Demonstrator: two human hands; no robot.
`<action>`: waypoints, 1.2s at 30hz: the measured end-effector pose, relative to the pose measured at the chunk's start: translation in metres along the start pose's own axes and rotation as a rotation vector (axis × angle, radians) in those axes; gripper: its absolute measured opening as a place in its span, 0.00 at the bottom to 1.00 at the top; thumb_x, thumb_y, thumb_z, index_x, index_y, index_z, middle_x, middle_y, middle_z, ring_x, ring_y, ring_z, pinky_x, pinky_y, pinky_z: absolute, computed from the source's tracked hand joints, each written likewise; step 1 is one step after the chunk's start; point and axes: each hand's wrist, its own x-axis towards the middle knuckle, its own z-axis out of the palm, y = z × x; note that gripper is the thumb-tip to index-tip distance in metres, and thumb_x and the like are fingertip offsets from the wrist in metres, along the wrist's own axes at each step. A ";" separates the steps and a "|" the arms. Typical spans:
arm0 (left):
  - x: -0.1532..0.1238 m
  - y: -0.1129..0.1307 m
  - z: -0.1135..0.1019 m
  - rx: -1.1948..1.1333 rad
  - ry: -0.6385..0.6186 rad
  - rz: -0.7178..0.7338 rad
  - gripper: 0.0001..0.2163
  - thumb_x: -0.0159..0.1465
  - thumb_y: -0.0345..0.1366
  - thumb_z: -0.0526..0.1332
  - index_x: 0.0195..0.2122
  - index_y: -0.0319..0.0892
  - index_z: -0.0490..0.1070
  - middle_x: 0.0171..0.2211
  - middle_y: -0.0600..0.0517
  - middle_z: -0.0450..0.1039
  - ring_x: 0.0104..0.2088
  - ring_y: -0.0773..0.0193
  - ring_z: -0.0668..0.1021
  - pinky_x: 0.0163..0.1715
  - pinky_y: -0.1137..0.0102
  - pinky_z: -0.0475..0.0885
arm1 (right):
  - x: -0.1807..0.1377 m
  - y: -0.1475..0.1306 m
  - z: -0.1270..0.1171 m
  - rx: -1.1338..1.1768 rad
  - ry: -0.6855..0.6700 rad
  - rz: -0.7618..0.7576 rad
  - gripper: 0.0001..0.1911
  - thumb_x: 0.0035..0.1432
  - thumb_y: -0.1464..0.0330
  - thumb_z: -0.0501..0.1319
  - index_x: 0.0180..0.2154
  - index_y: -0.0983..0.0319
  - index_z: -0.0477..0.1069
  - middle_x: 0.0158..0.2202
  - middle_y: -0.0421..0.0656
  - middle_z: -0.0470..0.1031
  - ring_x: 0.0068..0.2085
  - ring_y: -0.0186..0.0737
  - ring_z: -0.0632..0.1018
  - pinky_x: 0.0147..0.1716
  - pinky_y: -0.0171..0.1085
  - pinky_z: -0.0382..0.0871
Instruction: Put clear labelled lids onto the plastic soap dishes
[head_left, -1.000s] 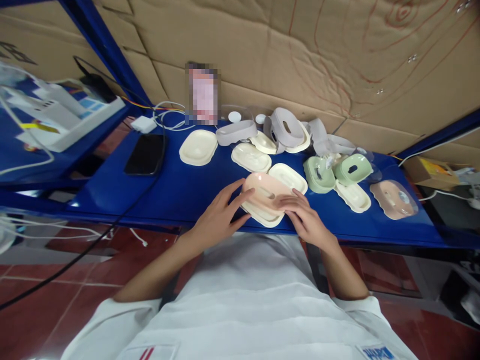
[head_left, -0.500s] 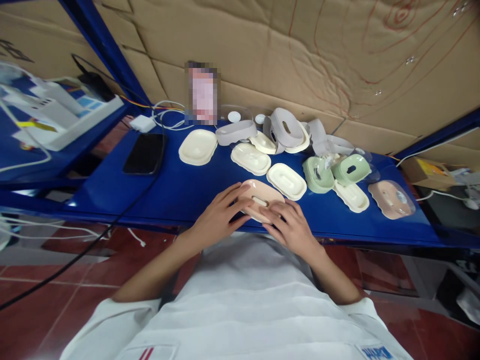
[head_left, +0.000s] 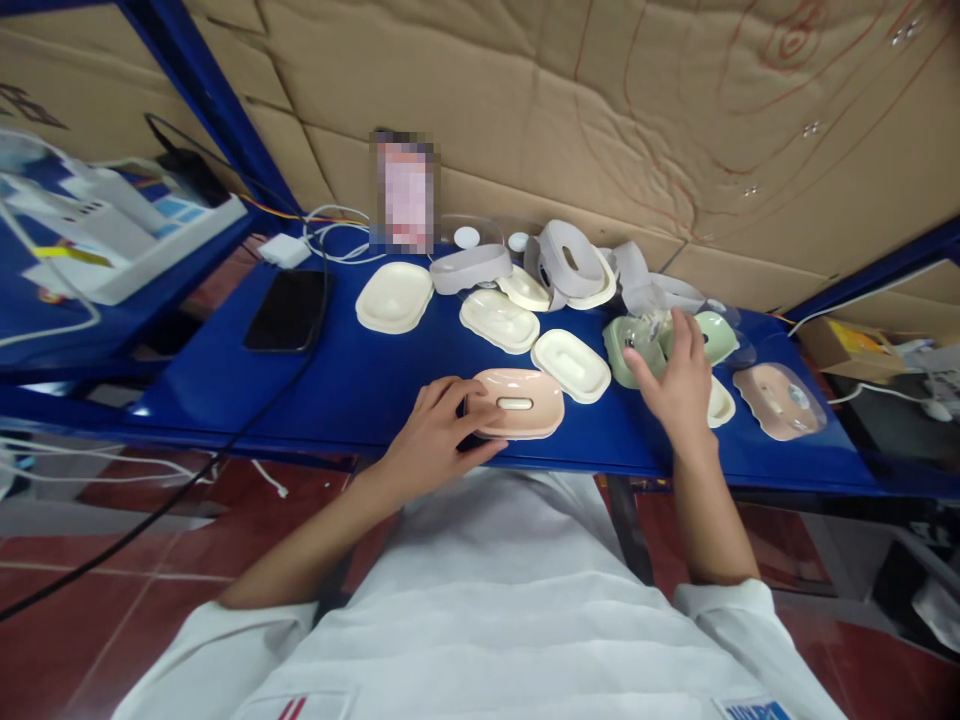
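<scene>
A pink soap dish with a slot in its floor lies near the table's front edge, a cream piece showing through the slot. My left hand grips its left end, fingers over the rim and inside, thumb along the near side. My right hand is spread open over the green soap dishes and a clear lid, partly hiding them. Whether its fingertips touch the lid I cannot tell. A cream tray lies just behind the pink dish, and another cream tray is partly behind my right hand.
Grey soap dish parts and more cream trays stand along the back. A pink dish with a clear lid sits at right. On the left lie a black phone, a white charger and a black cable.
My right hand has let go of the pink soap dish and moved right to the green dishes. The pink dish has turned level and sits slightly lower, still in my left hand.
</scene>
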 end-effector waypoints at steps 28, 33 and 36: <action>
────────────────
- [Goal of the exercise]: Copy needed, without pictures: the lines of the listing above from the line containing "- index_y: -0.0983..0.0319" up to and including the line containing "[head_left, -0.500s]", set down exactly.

- [Answer]:
  - index_y: -0.0983..0.0319
  - index_z: -0.0477..0.1069
  - middle_x: 0.0158..0.2202
  - middle_y: -0.0421..0.0656
  - middle_z: -0.0470..0.1031
  - ring_x: 0.0068..0.2085
  - ring_y: -0.0186..0.0737
  - ring_z: -0.0632..0.1018
  - pinky_x: 0.0147..0.1716
  - pinky_y: -0.0171..0.1085
  - pinky_z: -0.0382..0.0871
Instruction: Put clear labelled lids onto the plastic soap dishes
[head_left, -1.000s] 
[head_left, -0.500s] 

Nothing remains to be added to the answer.